### What you will do
What is wanted is every line below from the one with "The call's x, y" up to and including the one with "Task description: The", retyped exactly, pictures excluded, nothing else.
** Opening Recorded data block **
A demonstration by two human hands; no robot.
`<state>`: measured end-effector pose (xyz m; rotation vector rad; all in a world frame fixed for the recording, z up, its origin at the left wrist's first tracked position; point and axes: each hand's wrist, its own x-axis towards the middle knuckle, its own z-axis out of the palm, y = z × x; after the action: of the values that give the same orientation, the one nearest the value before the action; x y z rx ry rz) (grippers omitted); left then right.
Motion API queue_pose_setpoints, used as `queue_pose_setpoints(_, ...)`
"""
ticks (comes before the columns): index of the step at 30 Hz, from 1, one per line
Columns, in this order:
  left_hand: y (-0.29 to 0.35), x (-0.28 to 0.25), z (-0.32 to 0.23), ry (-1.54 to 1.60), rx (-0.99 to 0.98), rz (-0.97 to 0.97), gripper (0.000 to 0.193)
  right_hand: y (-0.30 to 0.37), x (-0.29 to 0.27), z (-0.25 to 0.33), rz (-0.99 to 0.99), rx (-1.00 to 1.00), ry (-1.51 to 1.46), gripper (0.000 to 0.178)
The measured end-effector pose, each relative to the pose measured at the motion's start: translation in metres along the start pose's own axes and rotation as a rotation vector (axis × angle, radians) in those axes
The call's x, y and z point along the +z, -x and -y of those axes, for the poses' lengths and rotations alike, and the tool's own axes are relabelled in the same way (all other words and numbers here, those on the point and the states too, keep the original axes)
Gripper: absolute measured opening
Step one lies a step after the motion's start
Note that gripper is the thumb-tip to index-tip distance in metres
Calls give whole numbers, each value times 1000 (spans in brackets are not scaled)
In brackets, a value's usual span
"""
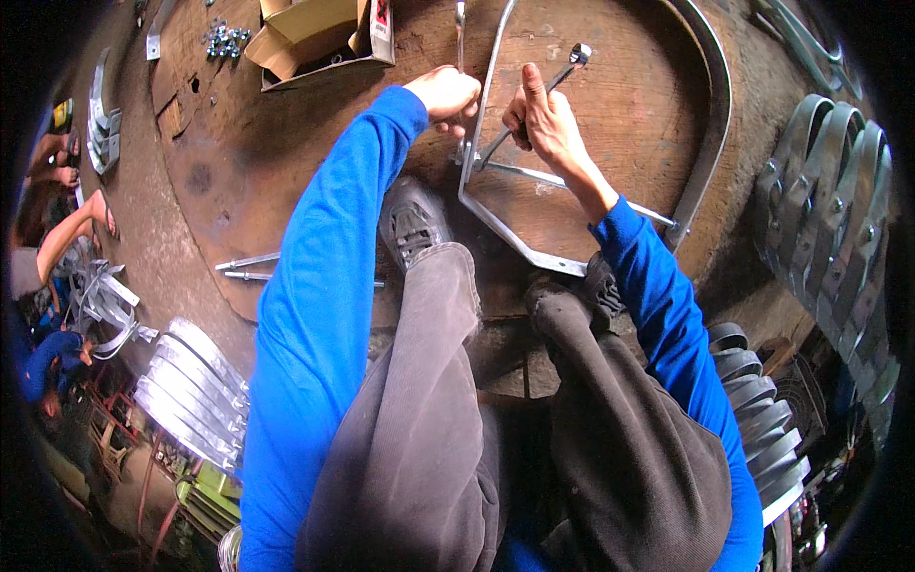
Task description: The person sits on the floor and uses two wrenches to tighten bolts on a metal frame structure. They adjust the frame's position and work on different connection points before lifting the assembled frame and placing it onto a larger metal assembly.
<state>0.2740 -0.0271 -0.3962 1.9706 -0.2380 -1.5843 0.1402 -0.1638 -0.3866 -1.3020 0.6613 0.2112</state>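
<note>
A bent flat-bar metal frame [715, 105] lies on the wooden board, with a thin rod [543, 177] running across it between its two sides. My right hand [548, 124] is closed round a wrench [498, 143], thumb stretched out along it. The wrench's ring end sticks up past the hand; its lower end meets the rod's left end at the frame. Beside that joint, just outside the frame's left bar, my left hand [450, 95] grips a second slim wrench [461, 38], whose lower end is partly hidden by my fingers.
An open cardboard box [376, 43] and a pile of nuts [226, 40] sit at the far left of the board [238, 172]. Loose rods [250, 261] lie by my left sleeve. Stacked curved metal bands [829, 181] stand right, more [191, 391] lower left. Other people are at left.
</note>
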Motion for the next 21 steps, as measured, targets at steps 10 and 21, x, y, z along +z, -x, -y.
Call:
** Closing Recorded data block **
### Expected answer
The call's x, y and z point along the +z, -x and -y of those axes, for the poses' lengths and rotations alike, and the tool's own axes are relabelled in the same way (all other words and numbers here, those on the point and the states too, keep the original axes)
Gripper: absolute measured opening
Step one lies a step after the motion's start
Note that gripper is the thumb-tip to index-tip distance in metres
Calls give whole numbers, each value times 1000 (spans in brackets are not scaled)
In brackets, a value's usual span
"""
Task description: The person sits on the floor and uses two wrenches to tighten bolts on a metal frame structure. They adjust the frame's position and work on different connection points before lifting the assembled frame and placing it onto a larger metal assembly.

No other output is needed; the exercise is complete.